Approval voting is system in which voters may select all candidates that meet the voter's approval. The candidate with the highest approval score (i.e. approved by the most voters) wins the election. In elections with three or more candidates, voters may indicate approval of more than one candidate.

Approval voting is promoted by The Center for Election Science.

In 2017, the Colorado legislature considered approval voting. If the bill had passed, Colorado would have been the first state to approve approval voting legislation, but the bill was postponed indefinitely.

In 2018, Fargo, North Dakota, passed a local ballot initiative adopting approval voting for the city's local elections, and it was used to elect officials in June 2020, becoming the first United States city and jurisdiction to adopt approval voting. In 2023, the North Dakota Legislative Assembly introduced Bill HB 1273, which would ban approval voting statewide. The bill passed both the house and senate before being vetoed by Governor Doug Burgum. The veto was overridden by two-thirds majority in the house but upheld in the senate, leaving approval voting as Fargo's voting method.

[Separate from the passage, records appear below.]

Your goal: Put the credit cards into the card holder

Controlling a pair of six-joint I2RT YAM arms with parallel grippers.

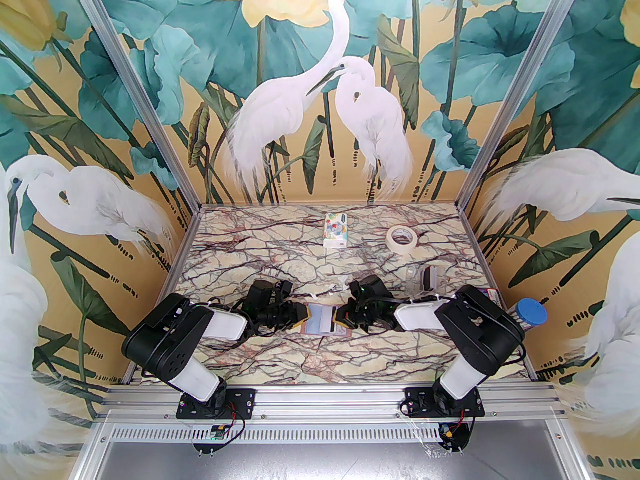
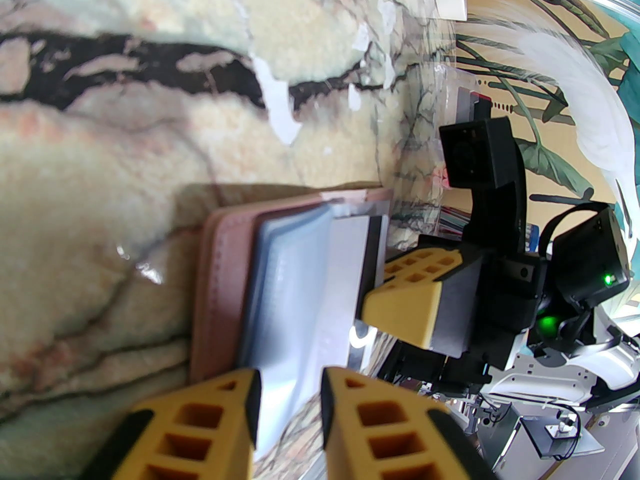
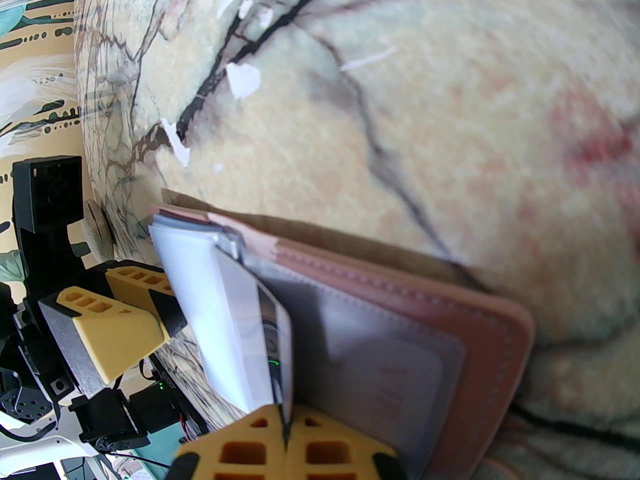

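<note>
1. Top external: card holder [image 1: 326, 321] open at table [image 1: 280, 268] centre, between both grippers.
2. Left wrist: left gripper [image 2: 290, 393] part-open, straddling the holder's clear sleeve.
3. Right wrist: right gripper [image 3: 286, 430] clamped on credit card [image 3: 272, 338], partly inside holder.

From the top camera I can't make out the card [image 1: 327, 319]; it's too small there. My right wrist view cuts off the gripper [image 3: 286, 435] at the bottom edge. The holder [image 3: 415, 328] is blurred, and its lower corner runs out of frame.
</note>
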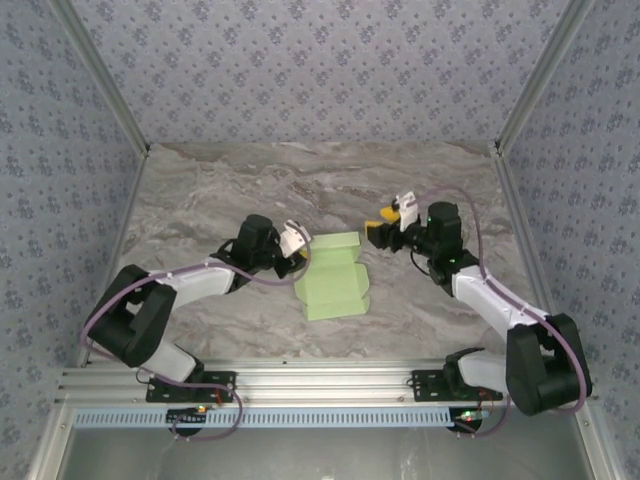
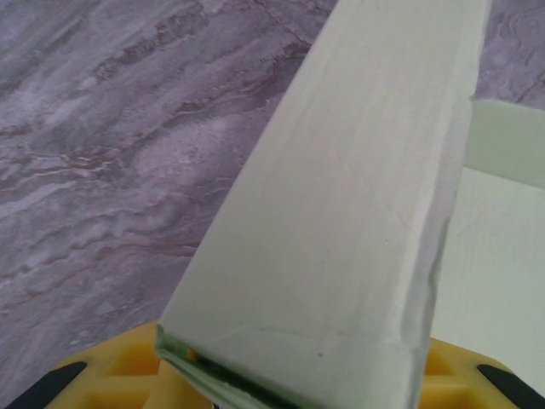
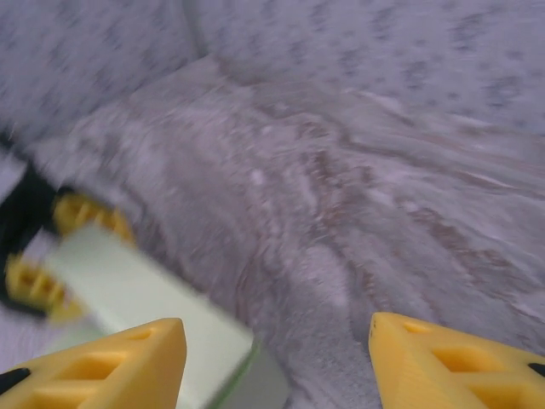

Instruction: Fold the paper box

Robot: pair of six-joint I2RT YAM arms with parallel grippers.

In November 2020, St. Louis passed Proposition D to authorize a variant of approval voting (as unified primary) for municipal offices. In a primary field of four candidates, St. Louis Treasurer Tishaura Jones and Alderwoman Cara Spencer advanced to the general election. The two women defeated President of the St. Louis Board of Aldermen Lewis E. Reed as well as utility manager Andrew Jones. The election was the first in the nation to use approval voting for a primary. Jones defeated Spencer in the general election by nearly 4% of votes cast, becoming the first African-American woman elected St. Louis mayor.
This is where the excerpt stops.